PROVIDED MATERIAL START

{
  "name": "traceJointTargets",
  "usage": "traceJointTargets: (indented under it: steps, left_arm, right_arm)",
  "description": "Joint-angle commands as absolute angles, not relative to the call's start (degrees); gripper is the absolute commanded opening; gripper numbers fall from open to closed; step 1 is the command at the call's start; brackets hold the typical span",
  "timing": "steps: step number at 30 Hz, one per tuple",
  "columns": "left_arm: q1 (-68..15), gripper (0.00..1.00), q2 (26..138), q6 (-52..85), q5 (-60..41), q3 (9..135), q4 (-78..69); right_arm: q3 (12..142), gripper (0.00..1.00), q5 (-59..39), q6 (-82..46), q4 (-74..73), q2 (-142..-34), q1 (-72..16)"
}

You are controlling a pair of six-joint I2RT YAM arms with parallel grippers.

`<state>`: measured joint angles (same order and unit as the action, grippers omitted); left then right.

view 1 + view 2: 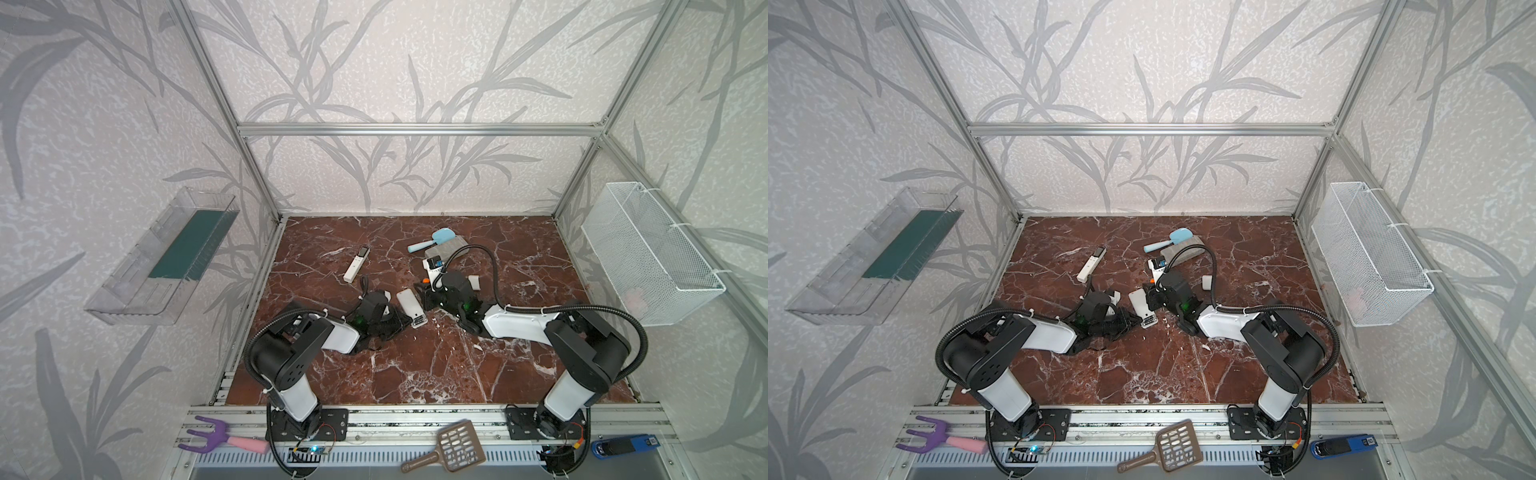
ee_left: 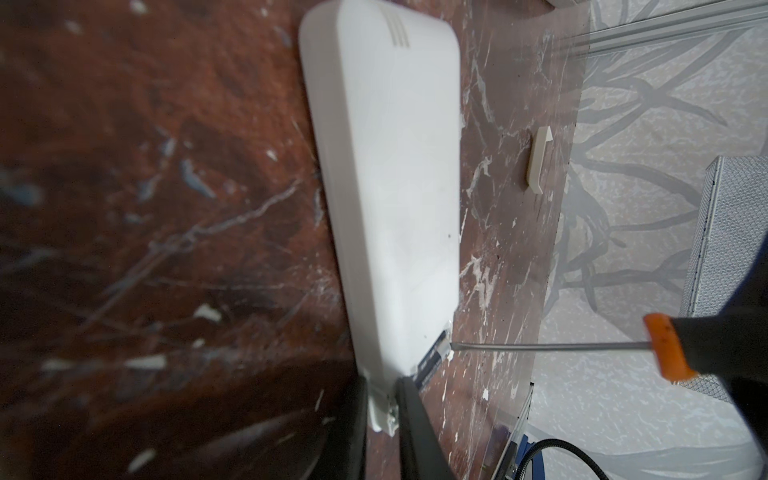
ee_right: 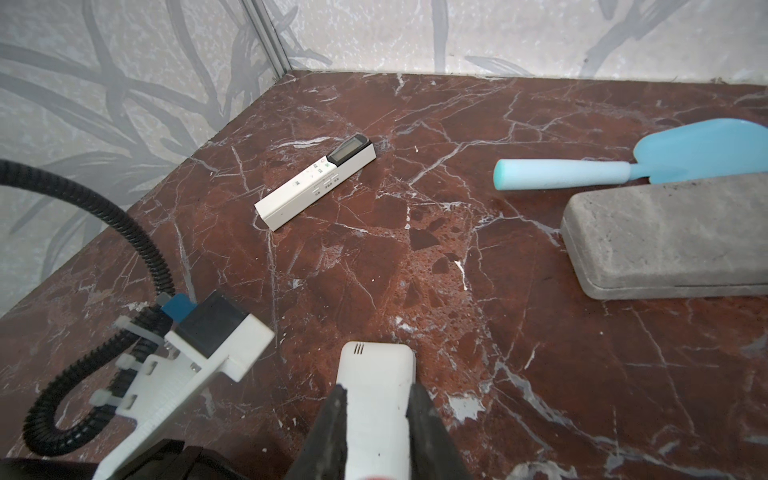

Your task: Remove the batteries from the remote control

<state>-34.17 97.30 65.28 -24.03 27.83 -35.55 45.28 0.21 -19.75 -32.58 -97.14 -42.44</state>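
Black battery: lbl too blurry.

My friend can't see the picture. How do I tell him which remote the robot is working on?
Start at the red-brown marble table and go to its middle. The remote lies there, a wide, plain white slab with the jaws of the left gripper pinching one end. Unlike the slim remote lying alone farther back, it shows no screen or buttons.

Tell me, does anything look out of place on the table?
Yes: a small white cover lies loose on the table, apart from the remote, whose open end exposes a dark battery.
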Motion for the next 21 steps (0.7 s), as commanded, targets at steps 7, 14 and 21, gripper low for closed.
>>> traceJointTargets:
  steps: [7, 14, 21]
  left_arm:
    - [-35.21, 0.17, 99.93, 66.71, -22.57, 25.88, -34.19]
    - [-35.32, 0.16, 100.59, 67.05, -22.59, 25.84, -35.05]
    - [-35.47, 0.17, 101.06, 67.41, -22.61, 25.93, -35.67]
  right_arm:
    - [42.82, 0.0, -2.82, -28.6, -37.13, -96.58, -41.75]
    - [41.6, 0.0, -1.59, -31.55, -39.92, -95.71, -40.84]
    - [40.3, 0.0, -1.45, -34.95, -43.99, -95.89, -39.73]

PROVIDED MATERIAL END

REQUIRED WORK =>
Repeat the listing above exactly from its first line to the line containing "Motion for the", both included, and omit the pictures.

THE COMPLETED TASK =>
{
  "name": "traceJointTargets",
  "usage": "traceJointTargets: (indented under it: steps, left_arm, right_arm)",
  "description": "Joint-angle commands as absolute angles, not relative to the call's start (degrees); gripper is the absolute commanded opening; gripper numbers fall from open to closed; step 1 is the command at the call's start; brackets hold the typical span",
  "timing": "steps: step number at 30 Hz, one per tuple",
  "columns": "left_arm: q1 (-68..15), gripper (0.00..1.00), q2 (26..138), q6 (-52..85), q5 (-60..41), q3 (9..135), q4 (-78..69); right_arm: q3 (12..142), gripper (0.00..1.00), q5 (-59..39), q6 (-82..46), q4 (-74..73), q2 (-142..-34), q1 (-72..16)"
}

You are controlling a pair of six-joint I2RT YAM arms with parallel grippers.

`<state>`: measured joint angles (same order and unit as the action, grippers omitted); left then right.

view 1 + view 2: 
ee_left: 
ee_right: 

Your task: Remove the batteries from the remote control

<state>-34.17 97.30 65.28 -24.03 27.83 -35.55 45.28 0.21 -19.75 -32.58 -97.14 -42.44</state>
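Black battery: lbl too blurry.

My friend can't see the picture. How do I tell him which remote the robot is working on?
Start at the red-brown marble table and go to its middle. The remote lies there, a wide, plain white slab with the jaws of the left gripper pinching one end. Unlike the slim remote lying alone farther back, it shows no screen or buttons.

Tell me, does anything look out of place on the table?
Yes: a small white cover lies loose on the table, apart from the remote, whose open end exposes a dark battery.
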Motion for the next 21 steps (0.7 s), as commanded, targets at steps 7, 14 and 21, gripper low for closed.

Besides the given answer, there is nothing more to add.